Clássico pra mim seria um Xadrez, cuja versão atual das regras é de 1475, ficou competitivo no século XIX e teve o desenho de suas peças padronizado em 1835. Gamão também é milenar. Damas. Banco Imobiliário é do início do século passado, talvez seja um clássico.
Mas eu entendo. A velocidade do mundo hoje é muito mais acelerada do que era no século XX, quando eu nasci. Sim, porque tem muita gente no hobby que já nasceu neste século. E para essa turma, eu sou um dinossauro.
Mas a perspectiva que eu tenho sobre os jogos ‘modernos’ é diferente justamente por isso. Eu vivi uma febre dos jogos de tabuleiro que aconteceu aqui no Brasil. Tínhamos literalmente Mais de uma centena de títulos para escolher. Alaska, Top Secret, Supremacia, Alerta Vermelho e mais um monte. Muito além de Monopoly, Detetive e War. E talvez por isso eu não me ‘comovo’ com os vários lançamentos que vemos das editoras atuais, que são voltadas para nós, do ‘nicho’.
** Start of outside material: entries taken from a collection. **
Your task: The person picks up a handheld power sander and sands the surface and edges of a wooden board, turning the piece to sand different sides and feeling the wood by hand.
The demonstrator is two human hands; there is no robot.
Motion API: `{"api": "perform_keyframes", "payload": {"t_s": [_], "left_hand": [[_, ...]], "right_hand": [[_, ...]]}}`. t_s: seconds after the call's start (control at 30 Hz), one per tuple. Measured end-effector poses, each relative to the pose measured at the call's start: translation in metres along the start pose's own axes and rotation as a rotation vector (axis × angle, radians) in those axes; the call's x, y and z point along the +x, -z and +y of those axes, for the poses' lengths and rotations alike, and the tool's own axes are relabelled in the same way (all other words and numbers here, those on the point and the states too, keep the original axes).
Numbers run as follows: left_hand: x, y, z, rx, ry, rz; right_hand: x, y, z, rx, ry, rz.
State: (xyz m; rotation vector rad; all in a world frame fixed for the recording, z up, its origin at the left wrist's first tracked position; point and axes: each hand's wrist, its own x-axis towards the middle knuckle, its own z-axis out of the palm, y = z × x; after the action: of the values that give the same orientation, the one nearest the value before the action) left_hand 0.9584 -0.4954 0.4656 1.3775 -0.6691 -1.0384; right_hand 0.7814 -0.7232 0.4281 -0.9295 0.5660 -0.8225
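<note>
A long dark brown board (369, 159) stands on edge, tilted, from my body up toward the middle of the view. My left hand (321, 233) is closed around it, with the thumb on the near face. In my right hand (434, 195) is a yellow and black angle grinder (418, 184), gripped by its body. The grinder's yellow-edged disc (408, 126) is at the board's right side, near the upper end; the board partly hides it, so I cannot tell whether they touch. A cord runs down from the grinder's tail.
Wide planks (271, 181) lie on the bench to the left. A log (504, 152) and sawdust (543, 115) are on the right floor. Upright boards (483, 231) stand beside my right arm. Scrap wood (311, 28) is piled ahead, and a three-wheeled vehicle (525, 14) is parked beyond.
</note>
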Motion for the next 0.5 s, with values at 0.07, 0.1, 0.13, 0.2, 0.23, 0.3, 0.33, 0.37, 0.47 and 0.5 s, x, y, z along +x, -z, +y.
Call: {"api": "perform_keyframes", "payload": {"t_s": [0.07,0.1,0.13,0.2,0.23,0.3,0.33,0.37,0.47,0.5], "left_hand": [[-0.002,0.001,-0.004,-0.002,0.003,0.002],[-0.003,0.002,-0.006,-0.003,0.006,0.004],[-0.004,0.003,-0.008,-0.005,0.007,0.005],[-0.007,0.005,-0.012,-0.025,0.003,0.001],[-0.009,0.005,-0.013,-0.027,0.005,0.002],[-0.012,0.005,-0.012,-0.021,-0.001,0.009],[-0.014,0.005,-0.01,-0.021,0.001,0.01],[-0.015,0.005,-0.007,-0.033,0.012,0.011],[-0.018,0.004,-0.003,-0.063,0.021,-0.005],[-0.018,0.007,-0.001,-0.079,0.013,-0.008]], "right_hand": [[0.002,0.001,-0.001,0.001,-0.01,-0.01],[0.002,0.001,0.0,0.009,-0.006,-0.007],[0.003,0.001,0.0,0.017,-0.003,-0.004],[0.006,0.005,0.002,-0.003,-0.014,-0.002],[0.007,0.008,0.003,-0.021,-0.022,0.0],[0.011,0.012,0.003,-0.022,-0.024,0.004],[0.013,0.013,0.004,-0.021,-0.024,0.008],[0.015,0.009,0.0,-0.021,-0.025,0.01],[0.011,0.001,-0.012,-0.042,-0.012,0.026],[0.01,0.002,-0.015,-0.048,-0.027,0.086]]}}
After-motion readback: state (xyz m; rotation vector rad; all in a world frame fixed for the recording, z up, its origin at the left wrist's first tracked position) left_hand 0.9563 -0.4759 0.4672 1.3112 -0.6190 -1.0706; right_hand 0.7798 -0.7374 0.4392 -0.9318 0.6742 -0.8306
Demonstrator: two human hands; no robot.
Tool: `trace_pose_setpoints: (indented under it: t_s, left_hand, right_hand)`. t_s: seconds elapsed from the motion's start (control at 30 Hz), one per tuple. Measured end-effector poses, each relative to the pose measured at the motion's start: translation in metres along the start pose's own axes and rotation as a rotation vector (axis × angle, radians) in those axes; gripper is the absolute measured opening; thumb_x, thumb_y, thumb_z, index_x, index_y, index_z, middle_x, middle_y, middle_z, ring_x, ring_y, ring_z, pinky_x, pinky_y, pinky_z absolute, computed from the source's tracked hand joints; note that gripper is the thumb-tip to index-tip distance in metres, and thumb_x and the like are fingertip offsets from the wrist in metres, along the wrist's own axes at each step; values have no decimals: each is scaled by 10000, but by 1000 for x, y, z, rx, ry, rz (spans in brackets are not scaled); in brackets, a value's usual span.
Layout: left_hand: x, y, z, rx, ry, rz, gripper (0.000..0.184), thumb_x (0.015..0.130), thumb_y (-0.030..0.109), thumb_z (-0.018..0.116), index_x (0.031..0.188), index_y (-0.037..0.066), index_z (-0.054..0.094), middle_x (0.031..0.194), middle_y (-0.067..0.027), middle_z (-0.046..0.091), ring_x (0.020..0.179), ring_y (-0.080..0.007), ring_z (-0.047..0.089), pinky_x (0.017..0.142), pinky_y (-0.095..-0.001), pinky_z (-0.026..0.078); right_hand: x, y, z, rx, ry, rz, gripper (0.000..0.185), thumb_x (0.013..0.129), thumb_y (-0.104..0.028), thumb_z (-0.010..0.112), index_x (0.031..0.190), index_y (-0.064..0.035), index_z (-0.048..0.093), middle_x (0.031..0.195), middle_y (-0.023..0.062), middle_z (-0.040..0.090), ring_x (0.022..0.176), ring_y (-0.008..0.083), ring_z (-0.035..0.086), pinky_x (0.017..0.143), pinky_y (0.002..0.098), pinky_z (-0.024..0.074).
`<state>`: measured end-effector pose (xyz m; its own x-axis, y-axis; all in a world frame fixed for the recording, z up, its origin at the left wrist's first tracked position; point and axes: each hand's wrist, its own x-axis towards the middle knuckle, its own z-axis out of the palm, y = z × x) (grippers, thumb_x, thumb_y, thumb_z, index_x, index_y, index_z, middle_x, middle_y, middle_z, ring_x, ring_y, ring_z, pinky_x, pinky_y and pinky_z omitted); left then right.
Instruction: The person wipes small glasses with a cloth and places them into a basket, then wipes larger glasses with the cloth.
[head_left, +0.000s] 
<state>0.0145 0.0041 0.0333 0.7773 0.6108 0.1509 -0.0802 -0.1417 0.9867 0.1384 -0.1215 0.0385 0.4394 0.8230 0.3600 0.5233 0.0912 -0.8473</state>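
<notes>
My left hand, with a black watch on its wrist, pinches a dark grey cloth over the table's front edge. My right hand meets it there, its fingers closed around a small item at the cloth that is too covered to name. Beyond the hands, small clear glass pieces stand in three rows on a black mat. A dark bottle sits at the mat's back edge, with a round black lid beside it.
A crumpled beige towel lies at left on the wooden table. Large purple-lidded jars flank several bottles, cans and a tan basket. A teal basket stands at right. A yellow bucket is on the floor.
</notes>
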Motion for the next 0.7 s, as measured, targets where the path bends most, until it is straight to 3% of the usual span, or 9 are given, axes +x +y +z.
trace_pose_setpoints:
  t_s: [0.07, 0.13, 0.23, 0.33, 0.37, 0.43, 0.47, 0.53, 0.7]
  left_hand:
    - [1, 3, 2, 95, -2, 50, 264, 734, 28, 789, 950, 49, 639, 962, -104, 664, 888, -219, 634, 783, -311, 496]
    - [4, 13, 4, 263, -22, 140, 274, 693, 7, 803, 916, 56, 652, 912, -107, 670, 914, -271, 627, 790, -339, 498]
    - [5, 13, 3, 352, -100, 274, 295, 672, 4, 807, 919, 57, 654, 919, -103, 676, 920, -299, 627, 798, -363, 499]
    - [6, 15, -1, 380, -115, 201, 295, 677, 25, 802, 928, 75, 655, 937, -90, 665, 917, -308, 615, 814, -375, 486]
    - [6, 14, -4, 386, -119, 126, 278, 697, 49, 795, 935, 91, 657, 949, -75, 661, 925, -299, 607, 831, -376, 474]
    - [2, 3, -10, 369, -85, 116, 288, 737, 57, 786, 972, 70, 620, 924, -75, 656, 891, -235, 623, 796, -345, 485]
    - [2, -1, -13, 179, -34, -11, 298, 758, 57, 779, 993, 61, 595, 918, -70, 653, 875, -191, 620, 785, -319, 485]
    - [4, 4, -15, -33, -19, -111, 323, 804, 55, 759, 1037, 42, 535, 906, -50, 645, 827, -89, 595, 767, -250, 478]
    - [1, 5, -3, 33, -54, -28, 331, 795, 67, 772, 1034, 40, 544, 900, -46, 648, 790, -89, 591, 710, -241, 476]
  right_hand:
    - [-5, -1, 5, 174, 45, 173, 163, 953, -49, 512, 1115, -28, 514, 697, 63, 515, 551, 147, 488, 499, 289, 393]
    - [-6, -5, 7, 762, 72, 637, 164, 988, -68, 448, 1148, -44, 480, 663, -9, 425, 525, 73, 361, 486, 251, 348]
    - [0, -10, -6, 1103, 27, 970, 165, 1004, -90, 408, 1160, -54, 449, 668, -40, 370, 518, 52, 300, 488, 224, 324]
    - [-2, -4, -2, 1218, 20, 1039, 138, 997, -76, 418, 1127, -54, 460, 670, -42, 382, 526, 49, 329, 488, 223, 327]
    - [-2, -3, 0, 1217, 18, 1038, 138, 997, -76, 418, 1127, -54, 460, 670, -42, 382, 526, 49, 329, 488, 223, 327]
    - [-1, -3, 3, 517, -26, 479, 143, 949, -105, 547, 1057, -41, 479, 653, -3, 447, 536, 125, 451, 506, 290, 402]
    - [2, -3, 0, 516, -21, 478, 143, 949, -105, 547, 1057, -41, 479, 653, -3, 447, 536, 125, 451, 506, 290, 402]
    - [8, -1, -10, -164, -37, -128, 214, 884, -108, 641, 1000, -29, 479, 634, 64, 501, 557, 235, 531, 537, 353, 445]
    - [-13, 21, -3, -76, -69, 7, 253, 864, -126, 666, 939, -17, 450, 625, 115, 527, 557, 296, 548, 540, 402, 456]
Mas sempre é bom poder contar com muitas opções de jogos. Sempre tive muitos jogos. Desde que me lembro. Uma paixão que começou em 1972, com o bom e velho Combate, da Estrela. Que ainda deve estar por aí, apesar do que vimos recentemente sobre o pedido de concordata da Estrela. Aos 14, quando comecei a trabalhar, como muitos da minha geração, eu já tinha algo como 40 jogos. Muitos anos depois, já na casa dos 600 jogos, vi que talvez eu não precisasse de mais opções do que dias do ano.
Me mantive nos ‘clássicos’. E agora vira e mexe incorporo alguma novidade na coleção. Espero que os novos jogos virem clássicos logo.